Não é hora de sair da Bolsa, dizem especialistas

Mesmo com o agravamento da crise nos Estados Unidos, recomendação é ter sangue frio e manter os investimentos em ações

Depois de ver o Índice da Bolsa de Valores de São Paulo (Ibovespa) cair 7,59% no último pregão, muitos investidores devem estar se perguntando se não é a hora de assumir o prejuízo e retirar as aplicações da Bolsa antes que as perdas se tornem ainda maiores. Afinal, a crise nos Estados Unidos pode assumir proporções muito maiores e não há previsão de quando o mercado voltará a registrar ganhos.

Apesar do horizonte sombrio, os especialistas são enfáticos ao afirmar: quem já investiu em ações não deve sair agora. “Não há crise que dure para sempre. Uma hora a tempestade vai passar”, diz o economista do Banco Real, Fábio Susteras. Até lá, no entanto, novas perdas não estão descartadas. “Os estrangeiros devem continuar vendendo suas ações no Brasil para fazer caixa”, destaca Susteras.

Somente nos últimos dois meses, os investidores de outros países sacaram quase 10 bilhões de reais da BM&FBovespa. O movimento derrubou principalmente as ações da Vale do Rio Doce, da Petrobras e das siderúrgicas, as preferidas dos estrangeiros. Não foi à toa que o Ibovespa recuou 34% desde o dia 20 de maio, quando registrou sua máxima histórica.

Se por um lado a fuga de recursos traz prejuízos para quem precisa resgatar seus investimentos, por outro, gera oportunidades para quem tem dinheiro para aplicar. “As empresas brasileiras são sólidas e a economia vai bem. Agora é o momento de aproveitar as pechinchas”, ressalta o analista da agência classificadora de risco Austin Rating, Luis Miguel Santacreu.

Mas vale lembrar que Bolsa é investimento de longo prazo. Ainda que comprem muito, os investidores locais não têm força para levantar o Ibovespa. Portanto, a recuperação do mercado acionário brasileiro depende da melhora no cenário internacional.

Câmbio e renda fixa
Cautela é a palavra-chave neste momento. Como a solução para a economia americana não deve surgir de uma hora para outra, e o risco de quebra de mais bancos ainda existe, investimentos em ações são recomendados somente para quem pensa em manter a aplicação por mais de dois anos.

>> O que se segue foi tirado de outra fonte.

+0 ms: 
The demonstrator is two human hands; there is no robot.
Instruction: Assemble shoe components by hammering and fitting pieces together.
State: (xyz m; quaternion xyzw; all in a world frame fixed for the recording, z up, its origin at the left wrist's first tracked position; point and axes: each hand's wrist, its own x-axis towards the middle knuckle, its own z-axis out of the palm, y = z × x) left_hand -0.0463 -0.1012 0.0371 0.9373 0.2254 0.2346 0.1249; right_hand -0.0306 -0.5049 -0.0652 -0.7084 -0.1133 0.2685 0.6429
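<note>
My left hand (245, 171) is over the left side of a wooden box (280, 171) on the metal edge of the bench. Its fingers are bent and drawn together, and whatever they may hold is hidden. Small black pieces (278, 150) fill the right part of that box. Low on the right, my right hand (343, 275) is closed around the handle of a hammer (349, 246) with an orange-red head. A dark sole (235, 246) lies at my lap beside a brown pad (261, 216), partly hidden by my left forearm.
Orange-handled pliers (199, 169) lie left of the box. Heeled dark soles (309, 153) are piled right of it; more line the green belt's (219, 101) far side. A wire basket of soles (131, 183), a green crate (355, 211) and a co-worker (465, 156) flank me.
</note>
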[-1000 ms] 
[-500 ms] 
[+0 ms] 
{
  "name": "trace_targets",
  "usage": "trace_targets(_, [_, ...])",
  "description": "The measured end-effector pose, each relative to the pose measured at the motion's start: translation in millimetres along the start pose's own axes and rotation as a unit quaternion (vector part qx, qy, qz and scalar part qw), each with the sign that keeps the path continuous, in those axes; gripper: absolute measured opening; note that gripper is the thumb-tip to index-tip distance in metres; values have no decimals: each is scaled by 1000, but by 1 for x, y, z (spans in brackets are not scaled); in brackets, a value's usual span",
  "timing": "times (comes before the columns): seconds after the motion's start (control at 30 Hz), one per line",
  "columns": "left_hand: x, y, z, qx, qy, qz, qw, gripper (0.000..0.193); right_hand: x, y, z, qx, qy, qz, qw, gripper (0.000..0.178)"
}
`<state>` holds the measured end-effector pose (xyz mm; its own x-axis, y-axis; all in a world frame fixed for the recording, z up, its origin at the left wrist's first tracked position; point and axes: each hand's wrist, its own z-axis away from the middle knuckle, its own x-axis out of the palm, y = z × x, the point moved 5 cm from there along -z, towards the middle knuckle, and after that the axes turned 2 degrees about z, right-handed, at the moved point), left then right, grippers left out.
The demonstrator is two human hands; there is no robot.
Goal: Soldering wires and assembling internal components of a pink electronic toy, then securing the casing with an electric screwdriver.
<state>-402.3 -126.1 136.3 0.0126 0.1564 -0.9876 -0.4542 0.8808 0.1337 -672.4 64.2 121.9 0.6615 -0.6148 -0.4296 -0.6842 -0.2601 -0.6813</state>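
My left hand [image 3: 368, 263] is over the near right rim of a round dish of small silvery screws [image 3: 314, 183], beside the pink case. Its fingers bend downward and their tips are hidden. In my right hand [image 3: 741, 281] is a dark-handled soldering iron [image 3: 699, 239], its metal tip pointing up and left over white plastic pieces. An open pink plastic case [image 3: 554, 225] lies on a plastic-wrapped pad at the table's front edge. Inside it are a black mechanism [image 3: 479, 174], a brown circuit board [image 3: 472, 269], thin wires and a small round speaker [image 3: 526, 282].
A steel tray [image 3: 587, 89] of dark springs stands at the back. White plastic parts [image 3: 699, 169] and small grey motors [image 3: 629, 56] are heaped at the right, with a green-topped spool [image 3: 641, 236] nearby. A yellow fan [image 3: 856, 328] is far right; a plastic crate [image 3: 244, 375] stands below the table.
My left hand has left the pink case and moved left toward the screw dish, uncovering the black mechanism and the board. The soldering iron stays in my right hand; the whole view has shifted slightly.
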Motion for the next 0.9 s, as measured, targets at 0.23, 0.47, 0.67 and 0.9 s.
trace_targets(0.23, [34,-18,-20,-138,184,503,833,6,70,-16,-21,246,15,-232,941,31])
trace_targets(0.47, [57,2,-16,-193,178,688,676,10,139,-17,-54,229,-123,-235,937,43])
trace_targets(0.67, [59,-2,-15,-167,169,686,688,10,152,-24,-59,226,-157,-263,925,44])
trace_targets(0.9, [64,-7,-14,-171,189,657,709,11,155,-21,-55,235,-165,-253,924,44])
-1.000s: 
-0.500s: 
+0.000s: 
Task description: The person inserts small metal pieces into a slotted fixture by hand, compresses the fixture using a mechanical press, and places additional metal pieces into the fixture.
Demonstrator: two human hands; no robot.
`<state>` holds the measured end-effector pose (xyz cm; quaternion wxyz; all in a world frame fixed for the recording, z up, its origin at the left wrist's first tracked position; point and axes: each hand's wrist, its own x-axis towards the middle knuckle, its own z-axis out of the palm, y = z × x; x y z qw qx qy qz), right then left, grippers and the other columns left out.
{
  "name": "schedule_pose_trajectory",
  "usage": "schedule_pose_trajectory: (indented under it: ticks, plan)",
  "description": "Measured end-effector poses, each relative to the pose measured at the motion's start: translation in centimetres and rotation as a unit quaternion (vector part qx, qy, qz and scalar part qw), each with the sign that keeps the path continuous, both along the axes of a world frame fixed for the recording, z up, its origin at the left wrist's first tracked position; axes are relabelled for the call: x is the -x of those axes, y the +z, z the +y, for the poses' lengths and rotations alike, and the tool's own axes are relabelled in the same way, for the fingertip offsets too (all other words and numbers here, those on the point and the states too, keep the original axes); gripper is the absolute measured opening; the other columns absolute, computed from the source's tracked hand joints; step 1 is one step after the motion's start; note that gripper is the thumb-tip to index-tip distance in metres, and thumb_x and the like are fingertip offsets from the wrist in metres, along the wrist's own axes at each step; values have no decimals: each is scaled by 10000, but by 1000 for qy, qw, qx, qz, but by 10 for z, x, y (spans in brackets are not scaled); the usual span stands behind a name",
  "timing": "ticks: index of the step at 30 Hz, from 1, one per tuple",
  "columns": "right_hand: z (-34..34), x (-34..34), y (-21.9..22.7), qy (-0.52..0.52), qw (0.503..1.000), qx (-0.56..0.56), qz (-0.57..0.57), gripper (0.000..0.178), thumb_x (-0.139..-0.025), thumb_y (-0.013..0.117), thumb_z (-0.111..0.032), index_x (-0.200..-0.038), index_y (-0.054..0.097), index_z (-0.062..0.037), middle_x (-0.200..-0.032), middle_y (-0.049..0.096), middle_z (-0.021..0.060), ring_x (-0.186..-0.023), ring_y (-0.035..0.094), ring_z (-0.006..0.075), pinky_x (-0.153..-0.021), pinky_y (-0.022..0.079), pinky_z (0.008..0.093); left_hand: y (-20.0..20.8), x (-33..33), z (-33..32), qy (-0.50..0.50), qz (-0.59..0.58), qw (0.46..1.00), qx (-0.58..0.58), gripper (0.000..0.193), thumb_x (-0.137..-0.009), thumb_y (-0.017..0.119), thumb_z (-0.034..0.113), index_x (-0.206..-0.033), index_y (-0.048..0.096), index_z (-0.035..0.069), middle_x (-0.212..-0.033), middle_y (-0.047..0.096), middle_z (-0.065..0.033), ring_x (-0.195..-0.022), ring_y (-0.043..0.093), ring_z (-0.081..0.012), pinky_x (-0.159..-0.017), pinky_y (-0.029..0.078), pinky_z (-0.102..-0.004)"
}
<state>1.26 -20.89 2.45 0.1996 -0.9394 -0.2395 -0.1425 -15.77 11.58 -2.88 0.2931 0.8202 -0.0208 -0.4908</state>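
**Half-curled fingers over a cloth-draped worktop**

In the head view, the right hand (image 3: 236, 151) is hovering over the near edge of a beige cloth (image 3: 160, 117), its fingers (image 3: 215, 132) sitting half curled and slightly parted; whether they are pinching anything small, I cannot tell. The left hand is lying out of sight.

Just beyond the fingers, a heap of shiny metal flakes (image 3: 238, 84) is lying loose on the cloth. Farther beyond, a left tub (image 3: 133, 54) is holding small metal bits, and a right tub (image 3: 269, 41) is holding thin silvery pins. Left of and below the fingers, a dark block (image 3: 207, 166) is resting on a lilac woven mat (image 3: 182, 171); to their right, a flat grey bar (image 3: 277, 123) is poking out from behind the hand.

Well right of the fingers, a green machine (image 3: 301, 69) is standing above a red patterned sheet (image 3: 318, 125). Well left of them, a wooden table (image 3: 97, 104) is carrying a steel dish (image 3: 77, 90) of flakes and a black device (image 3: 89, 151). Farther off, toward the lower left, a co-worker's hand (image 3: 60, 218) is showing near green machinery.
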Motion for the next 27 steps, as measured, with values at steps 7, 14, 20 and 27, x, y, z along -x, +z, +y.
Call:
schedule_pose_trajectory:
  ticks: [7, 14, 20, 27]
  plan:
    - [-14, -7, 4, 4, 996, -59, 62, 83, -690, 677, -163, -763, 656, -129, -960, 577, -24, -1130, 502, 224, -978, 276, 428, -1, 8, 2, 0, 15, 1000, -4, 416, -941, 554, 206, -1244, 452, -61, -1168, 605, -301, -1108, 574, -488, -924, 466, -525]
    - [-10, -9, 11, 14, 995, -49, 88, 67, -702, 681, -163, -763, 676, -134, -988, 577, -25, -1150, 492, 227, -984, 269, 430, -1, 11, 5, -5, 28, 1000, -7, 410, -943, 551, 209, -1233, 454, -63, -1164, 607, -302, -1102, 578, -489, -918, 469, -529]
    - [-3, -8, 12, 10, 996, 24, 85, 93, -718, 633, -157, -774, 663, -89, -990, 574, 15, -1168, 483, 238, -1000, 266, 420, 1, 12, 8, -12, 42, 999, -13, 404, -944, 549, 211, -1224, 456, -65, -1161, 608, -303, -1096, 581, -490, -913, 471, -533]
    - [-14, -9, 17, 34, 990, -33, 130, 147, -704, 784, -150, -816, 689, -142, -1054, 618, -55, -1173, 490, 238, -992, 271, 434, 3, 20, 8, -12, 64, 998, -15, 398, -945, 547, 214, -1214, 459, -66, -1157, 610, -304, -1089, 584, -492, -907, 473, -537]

Por isso, boa parte dos analistas tem recomendado uma aposta maior na renda fixa. A aplicação é particularmente interessante no Brasil, onde a taxa de juros é uma das mais altas do mundo. E, ao que tudo indica, a taxa deve continuar subindo nos próximos meses.

Uma conseqüência da fuga de recursos do Brasil é a menor quantidade de dólar no mercado, provocando valorização da moeda americana frente ao real. Em apenas um mês e meio, a moeda disparou mais de 15%, saindo da casa de 1,56 real no final de julho para 1,81 real no último pregão. “O dólar baixo ajudava o governo a conter a inflação. Agora, o Banco Central deve apertar ainda mais os juros para manter os preços sob controle”, diz Susteras.

Com juros em alta, os títulos públicos e os fundos DI tornaram-se ainda mais atraentes, desestimulando novas aplicações em ações. “Isso pode dificultar a recuperação da Bolsa”, ressalta Susteras.

Além disso, outro ativo surgiu em cena disputando a preferência dos investidores: o Certificado de Depósito Bancário (CDB). A menor disponibilidade de recursos no mercado encarece o custo do crédito para as instituições financeiras, levando os bancos a pagar taxas mais altas aos investidores na tentativa de levantar recursos para suas operações. Com isso, os CDBs despontaram como a opção mais rentável de renda fixa, levando muitos investidores a trocar as arriscadas oportunidades da Bolsa pela segurança da renda fixa.